What you are asked to do. Your task is to transcribe, without alteration, the lines from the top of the material below through the line bearing "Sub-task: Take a", inclusive.

------------------------------------

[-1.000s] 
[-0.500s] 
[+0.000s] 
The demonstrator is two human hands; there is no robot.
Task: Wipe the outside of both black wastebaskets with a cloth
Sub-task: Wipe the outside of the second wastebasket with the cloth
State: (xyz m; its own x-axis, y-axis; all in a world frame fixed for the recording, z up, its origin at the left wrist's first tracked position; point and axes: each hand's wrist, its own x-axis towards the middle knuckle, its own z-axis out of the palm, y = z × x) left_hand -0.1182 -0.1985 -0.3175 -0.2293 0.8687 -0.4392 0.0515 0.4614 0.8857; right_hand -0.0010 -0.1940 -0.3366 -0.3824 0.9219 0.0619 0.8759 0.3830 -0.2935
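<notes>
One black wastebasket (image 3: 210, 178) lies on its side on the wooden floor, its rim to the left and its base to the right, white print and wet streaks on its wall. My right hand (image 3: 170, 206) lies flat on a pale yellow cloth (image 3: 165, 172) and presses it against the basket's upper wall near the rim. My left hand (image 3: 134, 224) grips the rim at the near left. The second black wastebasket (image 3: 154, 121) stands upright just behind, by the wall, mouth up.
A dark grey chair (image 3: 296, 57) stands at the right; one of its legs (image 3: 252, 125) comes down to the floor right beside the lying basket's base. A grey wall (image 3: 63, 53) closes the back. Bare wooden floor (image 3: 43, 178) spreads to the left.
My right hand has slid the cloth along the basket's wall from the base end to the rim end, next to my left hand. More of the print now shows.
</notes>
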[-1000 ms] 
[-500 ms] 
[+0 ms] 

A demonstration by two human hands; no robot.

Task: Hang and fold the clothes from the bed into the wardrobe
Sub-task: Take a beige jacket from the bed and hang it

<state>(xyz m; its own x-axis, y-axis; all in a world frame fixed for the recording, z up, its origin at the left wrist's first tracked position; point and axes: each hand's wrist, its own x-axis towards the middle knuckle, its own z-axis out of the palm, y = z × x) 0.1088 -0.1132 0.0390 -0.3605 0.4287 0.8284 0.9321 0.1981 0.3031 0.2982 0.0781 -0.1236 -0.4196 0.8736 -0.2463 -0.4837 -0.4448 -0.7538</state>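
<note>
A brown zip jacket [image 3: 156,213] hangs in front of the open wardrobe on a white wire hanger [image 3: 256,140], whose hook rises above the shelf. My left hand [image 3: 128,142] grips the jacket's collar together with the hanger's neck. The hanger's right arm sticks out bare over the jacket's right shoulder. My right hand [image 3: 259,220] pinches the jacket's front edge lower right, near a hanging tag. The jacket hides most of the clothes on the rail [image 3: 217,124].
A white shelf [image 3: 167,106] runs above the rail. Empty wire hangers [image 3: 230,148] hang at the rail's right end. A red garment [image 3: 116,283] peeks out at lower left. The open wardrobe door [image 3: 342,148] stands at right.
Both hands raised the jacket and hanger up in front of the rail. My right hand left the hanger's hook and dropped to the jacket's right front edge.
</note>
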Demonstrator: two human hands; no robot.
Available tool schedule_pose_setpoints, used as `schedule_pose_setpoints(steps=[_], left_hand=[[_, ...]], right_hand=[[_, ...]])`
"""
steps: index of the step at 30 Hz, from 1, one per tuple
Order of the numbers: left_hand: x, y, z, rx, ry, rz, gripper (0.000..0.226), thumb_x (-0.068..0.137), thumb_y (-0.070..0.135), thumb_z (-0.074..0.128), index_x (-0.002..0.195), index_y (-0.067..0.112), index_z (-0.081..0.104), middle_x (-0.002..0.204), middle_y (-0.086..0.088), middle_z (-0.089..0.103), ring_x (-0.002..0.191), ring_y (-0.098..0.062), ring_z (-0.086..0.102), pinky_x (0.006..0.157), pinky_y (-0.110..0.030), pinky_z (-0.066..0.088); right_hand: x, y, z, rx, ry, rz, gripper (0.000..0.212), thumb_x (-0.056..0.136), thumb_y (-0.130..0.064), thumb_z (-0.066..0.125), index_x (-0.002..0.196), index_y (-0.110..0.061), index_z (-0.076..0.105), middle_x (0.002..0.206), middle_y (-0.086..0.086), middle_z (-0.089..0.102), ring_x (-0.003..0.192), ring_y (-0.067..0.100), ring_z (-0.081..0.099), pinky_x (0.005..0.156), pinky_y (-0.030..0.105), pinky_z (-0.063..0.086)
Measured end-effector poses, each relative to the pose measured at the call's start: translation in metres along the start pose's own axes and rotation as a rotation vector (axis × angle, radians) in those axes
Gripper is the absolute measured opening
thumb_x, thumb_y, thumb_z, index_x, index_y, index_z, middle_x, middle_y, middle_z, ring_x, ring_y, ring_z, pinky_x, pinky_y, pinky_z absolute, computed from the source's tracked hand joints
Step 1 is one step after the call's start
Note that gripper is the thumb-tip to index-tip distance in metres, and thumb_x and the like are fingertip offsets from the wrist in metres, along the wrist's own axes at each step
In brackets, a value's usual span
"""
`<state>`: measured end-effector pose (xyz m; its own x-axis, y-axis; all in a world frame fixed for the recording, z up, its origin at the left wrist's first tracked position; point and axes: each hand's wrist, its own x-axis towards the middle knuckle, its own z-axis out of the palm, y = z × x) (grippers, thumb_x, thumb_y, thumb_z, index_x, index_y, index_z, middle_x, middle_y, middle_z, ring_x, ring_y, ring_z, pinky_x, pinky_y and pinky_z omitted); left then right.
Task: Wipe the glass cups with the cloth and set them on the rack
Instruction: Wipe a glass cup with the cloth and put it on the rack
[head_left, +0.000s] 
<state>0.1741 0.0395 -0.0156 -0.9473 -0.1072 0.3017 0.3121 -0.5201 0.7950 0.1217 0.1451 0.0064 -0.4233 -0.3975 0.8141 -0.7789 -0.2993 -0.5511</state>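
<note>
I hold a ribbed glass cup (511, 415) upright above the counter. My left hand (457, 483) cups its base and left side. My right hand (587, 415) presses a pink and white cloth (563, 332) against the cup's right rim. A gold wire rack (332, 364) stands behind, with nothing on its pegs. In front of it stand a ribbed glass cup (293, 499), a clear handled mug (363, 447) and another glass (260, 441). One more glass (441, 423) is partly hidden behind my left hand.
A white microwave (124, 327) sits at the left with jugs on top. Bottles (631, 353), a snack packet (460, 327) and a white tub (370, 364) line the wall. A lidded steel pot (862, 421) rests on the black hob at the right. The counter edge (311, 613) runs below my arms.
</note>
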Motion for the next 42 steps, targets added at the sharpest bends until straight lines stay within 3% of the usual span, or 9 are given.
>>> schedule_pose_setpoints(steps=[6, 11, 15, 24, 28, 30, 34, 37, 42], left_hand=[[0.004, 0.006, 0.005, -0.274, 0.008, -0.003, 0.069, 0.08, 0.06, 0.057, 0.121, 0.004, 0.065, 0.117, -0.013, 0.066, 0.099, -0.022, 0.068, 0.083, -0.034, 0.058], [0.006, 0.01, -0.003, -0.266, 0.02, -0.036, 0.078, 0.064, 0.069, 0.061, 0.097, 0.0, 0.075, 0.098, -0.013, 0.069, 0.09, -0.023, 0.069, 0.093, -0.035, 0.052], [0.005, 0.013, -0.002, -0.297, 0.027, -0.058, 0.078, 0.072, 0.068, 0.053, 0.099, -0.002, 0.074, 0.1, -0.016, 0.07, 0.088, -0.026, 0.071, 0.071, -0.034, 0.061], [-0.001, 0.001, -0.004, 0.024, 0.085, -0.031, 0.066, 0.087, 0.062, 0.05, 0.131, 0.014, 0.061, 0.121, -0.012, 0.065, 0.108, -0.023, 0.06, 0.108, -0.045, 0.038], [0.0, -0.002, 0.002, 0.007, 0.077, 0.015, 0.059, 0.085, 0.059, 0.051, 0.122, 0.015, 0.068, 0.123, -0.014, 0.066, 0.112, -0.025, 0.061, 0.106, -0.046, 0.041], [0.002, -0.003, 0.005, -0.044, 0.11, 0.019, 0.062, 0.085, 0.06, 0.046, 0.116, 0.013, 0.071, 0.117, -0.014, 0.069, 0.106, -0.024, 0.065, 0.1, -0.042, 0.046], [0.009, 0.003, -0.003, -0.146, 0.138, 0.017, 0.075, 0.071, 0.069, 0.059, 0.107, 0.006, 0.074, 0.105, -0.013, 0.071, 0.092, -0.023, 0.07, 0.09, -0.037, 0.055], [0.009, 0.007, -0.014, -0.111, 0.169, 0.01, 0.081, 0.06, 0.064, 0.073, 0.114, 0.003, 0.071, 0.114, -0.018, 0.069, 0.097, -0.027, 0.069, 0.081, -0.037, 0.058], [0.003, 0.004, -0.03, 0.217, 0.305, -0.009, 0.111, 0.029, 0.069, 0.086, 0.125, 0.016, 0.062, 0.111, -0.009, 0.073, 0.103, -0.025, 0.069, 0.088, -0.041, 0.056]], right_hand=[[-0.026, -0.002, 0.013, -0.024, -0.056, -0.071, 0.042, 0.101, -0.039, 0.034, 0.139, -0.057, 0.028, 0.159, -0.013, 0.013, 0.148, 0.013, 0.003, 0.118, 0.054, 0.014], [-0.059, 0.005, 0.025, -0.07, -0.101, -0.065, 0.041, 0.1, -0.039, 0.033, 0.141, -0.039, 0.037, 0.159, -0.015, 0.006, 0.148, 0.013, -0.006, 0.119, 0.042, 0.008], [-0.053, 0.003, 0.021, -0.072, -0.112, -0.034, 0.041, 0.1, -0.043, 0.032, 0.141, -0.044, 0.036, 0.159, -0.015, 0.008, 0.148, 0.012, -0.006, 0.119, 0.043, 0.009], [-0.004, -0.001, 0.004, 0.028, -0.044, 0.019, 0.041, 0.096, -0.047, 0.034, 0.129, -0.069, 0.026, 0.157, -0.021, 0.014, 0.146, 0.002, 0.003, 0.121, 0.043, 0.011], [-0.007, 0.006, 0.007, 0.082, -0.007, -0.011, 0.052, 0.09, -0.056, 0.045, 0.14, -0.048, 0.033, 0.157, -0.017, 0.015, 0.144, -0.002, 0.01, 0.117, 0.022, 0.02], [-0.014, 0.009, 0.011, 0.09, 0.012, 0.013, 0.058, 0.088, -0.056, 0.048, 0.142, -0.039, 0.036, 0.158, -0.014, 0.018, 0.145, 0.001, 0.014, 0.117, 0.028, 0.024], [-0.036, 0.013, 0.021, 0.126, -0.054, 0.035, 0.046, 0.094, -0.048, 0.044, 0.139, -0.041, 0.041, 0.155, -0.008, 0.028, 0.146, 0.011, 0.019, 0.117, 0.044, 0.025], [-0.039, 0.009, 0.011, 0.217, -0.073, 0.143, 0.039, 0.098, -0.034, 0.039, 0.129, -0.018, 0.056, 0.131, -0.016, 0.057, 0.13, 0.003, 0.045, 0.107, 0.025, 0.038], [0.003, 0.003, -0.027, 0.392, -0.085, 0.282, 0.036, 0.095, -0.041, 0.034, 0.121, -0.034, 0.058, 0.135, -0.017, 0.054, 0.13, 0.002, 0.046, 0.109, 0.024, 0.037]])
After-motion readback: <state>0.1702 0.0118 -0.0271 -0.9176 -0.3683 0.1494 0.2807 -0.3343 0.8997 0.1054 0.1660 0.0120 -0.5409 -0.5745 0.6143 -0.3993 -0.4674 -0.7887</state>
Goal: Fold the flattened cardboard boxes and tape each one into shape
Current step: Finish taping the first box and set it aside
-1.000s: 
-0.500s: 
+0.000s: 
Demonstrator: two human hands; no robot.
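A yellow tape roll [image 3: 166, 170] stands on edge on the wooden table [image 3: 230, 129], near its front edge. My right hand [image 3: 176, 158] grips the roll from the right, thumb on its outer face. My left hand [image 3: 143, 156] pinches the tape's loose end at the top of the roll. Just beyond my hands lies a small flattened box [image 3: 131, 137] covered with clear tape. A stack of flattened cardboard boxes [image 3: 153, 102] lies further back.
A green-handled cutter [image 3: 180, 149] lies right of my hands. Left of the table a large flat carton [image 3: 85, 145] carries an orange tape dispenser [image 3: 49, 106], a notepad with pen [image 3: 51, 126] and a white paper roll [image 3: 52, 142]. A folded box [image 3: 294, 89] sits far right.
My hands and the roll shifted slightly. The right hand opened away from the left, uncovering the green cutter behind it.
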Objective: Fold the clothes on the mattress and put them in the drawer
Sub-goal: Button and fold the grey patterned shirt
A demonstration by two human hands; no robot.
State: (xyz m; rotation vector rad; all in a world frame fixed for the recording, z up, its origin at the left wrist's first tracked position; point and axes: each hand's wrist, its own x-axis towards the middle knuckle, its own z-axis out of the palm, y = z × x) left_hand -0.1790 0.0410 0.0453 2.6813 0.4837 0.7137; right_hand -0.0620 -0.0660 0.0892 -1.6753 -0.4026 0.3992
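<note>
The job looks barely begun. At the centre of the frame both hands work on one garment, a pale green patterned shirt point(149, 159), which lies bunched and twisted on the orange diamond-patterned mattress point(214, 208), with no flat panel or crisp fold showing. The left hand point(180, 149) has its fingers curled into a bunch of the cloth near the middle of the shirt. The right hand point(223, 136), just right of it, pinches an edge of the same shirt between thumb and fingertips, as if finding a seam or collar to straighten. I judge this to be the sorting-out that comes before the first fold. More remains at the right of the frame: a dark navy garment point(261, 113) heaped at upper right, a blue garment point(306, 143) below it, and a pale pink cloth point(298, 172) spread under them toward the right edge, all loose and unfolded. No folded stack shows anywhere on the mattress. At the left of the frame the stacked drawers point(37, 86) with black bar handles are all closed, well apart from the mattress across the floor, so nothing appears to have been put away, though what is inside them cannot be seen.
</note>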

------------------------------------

Exercise answer.
[-1.000s] 
[-0.500s] 
[+0.000s] 
The demonstrator is two human hands; there is no robot.
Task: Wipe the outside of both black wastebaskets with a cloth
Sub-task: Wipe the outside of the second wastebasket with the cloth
State: (xyz m; its own x-axis, y-axis; all in a world frame fixed for the recording, z up, its origin at the left wrist's first tracked position; point and axes: each hand's wrist, its own x-axis towards the middle knuckle, its own z-axis out of the palm, y = z × x) left_hand -0.1182 -0.1985 -0.3175 -0.2293 0.8687 -0.4392 0.0515 0.4614 0.8857; right_hand -0.0010 -0.1940 -0.3366 -0.3824 0.9219 0.0619 0.8759 0.3830 -0.2935
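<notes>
One black wastebasket (image 3: 210, 178) lies on its side on the wooden floor, its rim to the left and its base to the right, white print and wet streaks on its wall. My right hand (image 3: 170, 206) lies flat on a pale yellow cloth (image 3: 165, 172) and presses it against the basket's upper wall near the rim. My left hand (image 3: 134, 224) grips the rim at the near left. The second black wastebasket (image 3: 154, 121) stands upright just behind, by the wall, mouth up.
A dark grey chair (image 3: 296, 57) stands at the right; one of its legs (image 3: 252, 125) comes down to the floor right beside the lying basket's base. A grey wall (image 3: 63, 53) closes the back. Bare wooden floor (image 3: 43, 178) spreads to the left.
My right hand has slid the cloth along the basket's wall from the base end to the rim end, next to my left hand. More of the print now shows.
</notes>
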[-1000 ms] 
[-500 ms] 
[+0 ms] 

A demonstration by two human hands; no robot.

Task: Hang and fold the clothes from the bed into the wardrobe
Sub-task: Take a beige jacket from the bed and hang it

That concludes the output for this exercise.